Glad that helped.
If you don't mind posting the scan report, just copy and paste it to notepad, save somewhere, and upload it as an attachment. (See "additional options" on the forum, at the bottom right of the reply window.)
If you'd rather not, I suspect it isn't a big deal if all is running well. But know that although you are probably OK, there is no guarantee that the removal is 100% successful, maybe 99 or 98, something like that. (That's a bit of a caveat.
I actually can't guarantee it even if you do post the scan report, but if anything leaps out I would maybe spot that further action might be indicated.)
That said, a "second opinion" scan, using updated SAS and Spybot would probably go a long way to reassure. This is pretty standard after any malware removal. Get three independent clean scans, means you're probably OK, particularly if one of those three is by MBAM or SAS.
There are all sorts of advices and tutorials all around the web on how to secure a Windows system. Opinion can vary a bit. The below is probably a composite of other opinions I've read, plus what I've found works for me.
-1) Layered protection.
This means having a number of applications or protocols in place, that each guard or immunize a particular element of possible attack/vulnerability. It is pointless, ad sometimes contra-indicated to have more than one application covering the same area. So you wouldn't have two software firewalls, for example.
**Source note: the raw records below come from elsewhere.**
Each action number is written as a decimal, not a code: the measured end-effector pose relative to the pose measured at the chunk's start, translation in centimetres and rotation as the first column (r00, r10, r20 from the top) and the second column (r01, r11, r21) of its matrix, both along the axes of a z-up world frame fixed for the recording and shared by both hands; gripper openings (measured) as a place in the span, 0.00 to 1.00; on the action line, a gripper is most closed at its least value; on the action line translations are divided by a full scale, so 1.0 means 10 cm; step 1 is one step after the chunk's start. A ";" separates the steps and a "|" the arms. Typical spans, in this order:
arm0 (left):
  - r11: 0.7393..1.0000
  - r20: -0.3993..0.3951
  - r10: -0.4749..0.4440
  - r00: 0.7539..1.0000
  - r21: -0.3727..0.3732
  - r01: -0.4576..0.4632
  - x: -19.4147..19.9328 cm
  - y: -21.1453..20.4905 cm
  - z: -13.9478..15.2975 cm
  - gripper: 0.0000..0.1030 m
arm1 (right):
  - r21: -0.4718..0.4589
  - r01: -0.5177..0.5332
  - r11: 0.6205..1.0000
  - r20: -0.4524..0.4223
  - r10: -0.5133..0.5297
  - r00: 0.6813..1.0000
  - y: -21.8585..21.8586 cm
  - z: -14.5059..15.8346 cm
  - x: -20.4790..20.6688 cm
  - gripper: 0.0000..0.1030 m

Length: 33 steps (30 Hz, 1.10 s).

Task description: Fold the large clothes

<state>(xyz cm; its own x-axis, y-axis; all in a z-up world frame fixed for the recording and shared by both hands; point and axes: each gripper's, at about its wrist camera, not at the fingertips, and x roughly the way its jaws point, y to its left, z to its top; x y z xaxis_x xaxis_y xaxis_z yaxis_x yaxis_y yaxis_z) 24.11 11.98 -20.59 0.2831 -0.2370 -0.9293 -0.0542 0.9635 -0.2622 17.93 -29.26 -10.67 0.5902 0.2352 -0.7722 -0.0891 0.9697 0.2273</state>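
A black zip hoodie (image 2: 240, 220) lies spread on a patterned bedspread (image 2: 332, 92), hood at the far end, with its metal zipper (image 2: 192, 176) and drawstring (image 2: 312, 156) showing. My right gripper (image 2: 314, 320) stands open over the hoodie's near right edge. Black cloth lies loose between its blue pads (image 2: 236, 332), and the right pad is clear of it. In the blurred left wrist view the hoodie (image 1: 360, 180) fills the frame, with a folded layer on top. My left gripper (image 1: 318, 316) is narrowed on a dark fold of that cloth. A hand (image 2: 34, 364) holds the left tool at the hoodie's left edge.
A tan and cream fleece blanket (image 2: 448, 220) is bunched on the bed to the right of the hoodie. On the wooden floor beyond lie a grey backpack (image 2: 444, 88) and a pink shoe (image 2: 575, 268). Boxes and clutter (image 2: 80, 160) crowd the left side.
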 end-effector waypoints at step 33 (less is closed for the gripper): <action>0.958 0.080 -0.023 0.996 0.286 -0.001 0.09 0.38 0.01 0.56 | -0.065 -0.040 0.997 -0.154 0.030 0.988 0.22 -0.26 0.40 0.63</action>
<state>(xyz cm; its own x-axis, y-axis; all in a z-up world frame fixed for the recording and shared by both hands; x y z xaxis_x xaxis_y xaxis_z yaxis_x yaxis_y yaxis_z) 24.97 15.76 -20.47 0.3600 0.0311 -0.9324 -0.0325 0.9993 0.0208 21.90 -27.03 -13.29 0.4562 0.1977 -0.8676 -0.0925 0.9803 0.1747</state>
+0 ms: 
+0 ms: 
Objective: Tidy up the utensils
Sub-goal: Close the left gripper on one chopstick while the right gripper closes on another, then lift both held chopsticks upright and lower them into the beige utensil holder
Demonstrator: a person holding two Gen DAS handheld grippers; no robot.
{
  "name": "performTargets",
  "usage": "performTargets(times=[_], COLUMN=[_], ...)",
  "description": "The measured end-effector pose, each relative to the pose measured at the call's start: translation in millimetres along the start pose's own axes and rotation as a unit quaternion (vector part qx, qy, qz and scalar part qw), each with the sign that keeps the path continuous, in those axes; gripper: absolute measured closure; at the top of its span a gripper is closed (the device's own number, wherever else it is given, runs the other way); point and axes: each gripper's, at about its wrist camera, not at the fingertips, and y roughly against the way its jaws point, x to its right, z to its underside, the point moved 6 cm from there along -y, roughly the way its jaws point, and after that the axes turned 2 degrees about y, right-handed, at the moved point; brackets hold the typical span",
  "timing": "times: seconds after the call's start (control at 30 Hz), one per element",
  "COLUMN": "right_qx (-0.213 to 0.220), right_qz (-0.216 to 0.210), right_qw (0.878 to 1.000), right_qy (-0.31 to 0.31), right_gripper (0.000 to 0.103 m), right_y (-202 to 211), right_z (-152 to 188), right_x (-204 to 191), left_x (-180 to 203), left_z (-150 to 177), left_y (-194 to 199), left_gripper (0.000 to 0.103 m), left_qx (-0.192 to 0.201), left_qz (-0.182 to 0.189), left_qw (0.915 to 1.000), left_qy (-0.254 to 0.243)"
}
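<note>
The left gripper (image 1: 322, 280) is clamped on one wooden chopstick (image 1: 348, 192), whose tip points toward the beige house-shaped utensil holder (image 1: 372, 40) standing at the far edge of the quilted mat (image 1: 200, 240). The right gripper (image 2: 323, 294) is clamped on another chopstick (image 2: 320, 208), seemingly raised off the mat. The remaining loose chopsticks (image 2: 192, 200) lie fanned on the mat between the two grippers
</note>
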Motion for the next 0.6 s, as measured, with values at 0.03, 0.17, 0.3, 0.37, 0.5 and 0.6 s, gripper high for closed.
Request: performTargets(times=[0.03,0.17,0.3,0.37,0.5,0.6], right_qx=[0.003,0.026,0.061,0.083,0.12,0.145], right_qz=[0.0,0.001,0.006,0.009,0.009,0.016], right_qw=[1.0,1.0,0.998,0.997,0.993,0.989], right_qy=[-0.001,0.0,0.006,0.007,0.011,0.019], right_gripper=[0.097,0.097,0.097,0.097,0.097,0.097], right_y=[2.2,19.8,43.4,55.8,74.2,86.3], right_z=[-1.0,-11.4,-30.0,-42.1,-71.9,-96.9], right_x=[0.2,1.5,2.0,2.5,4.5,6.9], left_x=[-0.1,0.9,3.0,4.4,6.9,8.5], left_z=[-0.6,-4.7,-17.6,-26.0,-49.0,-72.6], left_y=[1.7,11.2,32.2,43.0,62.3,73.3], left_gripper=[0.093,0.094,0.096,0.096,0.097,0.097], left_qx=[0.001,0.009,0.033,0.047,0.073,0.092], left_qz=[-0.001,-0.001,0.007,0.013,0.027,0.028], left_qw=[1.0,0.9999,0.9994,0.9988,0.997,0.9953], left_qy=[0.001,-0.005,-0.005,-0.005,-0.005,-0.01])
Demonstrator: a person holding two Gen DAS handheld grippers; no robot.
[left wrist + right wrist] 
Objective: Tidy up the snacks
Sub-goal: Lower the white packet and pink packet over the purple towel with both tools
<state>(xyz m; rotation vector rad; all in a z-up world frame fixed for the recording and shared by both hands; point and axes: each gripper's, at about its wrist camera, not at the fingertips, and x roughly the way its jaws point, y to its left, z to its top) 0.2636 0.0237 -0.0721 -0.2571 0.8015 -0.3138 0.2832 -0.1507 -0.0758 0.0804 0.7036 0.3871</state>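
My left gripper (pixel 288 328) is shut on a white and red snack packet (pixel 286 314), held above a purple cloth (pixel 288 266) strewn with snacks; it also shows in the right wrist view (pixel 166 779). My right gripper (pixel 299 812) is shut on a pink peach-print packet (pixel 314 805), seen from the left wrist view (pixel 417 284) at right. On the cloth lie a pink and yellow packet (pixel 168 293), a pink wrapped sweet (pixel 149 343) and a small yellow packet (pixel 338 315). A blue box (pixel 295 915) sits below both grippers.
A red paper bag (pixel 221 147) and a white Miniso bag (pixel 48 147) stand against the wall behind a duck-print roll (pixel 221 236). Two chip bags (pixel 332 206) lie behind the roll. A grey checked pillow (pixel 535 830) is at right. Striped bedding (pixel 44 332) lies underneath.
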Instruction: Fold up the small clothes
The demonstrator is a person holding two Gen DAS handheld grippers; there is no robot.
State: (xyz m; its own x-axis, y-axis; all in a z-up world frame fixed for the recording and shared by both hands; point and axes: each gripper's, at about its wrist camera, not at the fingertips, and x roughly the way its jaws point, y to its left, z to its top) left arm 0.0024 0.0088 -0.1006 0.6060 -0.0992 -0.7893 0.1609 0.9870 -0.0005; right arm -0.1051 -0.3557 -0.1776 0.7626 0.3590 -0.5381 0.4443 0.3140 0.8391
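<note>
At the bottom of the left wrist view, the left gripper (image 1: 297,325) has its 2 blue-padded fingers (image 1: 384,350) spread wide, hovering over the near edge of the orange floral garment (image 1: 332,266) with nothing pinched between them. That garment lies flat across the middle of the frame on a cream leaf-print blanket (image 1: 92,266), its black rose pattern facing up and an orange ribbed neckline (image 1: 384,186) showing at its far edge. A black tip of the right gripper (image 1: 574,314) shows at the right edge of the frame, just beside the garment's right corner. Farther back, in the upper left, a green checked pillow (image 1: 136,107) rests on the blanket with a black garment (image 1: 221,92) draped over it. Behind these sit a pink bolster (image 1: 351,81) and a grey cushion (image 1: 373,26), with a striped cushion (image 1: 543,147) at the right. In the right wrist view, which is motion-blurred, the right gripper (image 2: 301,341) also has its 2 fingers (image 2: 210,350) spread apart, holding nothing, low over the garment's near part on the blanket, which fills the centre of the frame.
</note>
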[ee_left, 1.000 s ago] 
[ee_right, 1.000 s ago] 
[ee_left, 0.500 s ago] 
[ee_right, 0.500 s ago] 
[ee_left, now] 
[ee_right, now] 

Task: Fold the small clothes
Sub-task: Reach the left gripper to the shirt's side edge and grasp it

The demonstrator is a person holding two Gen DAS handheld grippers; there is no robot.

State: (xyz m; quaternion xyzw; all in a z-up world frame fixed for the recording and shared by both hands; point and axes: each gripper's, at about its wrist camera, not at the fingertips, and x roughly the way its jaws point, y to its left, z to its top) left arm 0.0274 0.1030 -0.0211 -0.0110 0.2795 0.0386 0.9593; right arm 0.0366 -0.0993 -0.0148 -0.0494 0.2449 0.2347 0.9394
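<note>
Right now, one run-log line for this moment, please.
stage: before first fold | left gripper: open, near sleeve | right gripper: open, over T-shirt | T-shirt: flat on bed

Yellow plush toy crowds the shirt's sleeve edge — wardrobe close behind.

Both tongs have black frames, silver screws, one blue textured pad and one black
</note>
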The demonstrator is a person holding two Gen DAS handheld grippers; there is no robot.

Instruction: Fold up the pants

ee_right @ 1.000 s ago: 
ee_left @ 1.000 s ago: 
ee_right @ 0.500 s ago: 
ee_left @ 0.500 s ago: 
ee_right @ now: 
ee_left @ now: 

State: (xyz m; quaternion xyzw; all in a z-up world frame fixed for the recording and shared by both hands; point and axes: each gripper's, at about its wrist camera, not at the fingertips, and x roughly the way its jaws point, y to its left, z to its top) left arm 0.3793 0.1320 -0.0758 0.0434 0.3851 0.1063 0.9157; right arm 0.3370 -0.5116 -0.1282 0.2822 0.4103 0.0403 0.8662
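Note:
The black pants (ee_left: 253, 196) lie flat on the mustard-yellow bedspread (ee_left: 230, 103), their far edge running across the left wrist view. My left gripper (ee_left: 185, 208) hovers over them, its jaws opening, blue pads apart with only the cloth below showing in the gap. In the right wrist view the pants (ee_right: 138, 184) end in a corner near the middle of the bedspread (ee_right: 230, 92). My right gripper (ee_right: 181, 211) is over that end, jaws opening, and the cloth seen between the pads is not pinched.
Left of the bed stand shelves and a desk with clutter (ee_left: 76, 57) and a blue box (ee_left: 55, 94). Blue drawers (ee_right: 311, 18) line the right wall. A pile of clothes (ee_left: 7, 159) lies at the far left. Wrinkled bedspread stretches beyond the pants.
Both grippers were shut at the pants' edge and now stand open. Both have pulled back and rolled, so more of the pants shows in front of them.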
Or two AV's.
What most users would hopefully have would be something like:
- a hardware firewall, or router. Should include the current state of the art encryption if using wireless. (I believe that is currently WEP2.) The hardware firewall is optional, but many users consider it a worthwhile investment. (I don't use one.)
- a software firewall. Windows XP has one built in, but it only guards inbound. It's good at what it does, but I would want (and do have) a two way firewall, that will ask for connection permission whenever an unknown or unauthorised application tries to connect outbound. Think of that as a safety net. If something nasty gets into the system, the control on outbound connection is your last chance to stop it downloading reinforcements. Or sending your CC details out.
- an antivirus, running in realtime. You have Avast. It's darned good, out of the box. No setting changes are needed, but it is very configurable. (Example, I have mine set to check for updates every hour. Overkill, but does no harm.)
- a demand scanner or three. MBAM, SAS, S&D, and the like. As you see, good for removal, if something the AV doesn't detect gets in.
What I also recommend is:
- Keep Windows, and all the software installed up to date. Often vulnerabilities are discovered in applications, and patches released for same. MS are quite good at this. But other applications maybe not so. Go to
www.secunia.org, and do an online scan (requires an ActiveX install, IIRC) which will indicate if there is any known vulnerable software installed. ( I have the Secunia PSI installed, and it constantly monitors applications, comparing with a large database at Secunia of known updates/vulnerabilities.)
- Set the browser to prompt for the running of scripts. Especially third party scripts. This can prevent hacked webpages visited from installing crap, by electing not to run all content on the page. Surprising how many websites come with "extras". Doesn't have to be a porn site, either. All it needs is for the hosting software to be out of date, or poorly maintained/set up. If you use Firefox, get the "noscript" and Adblock plus" add-ons.
- Use the "immunize" feature in Spybot, OR use a hosts file, OR SpywareBlaster. Prevents known bad sites from loading.
- Backup your important data regularly. If you ever have to format and re-install Windows, you'll be glad.
- Last but not least, learn what not to click on. Don't post your email address on a public forum. Don't open attachments via email, unless you are expecting them/know the sender. Don't click on any old invite posted to a profile on a social networking site. If something looks a bit dodgy, Google it. And if there are other users who will not adopt those protocols, make them use a limited user account, and password-protect your own account. Wouldn't hurt to password-protect the admin account, either. (There is a special procedure. I've done it, but forgotten the exact steps. Google it.)
There's heaps more. Those are a few of the ones I find have served me well. Caution: You can really get into this. End up trying out all sorts of things to guard your computer. Forget the original reason you wanted a 'pooter in the first place.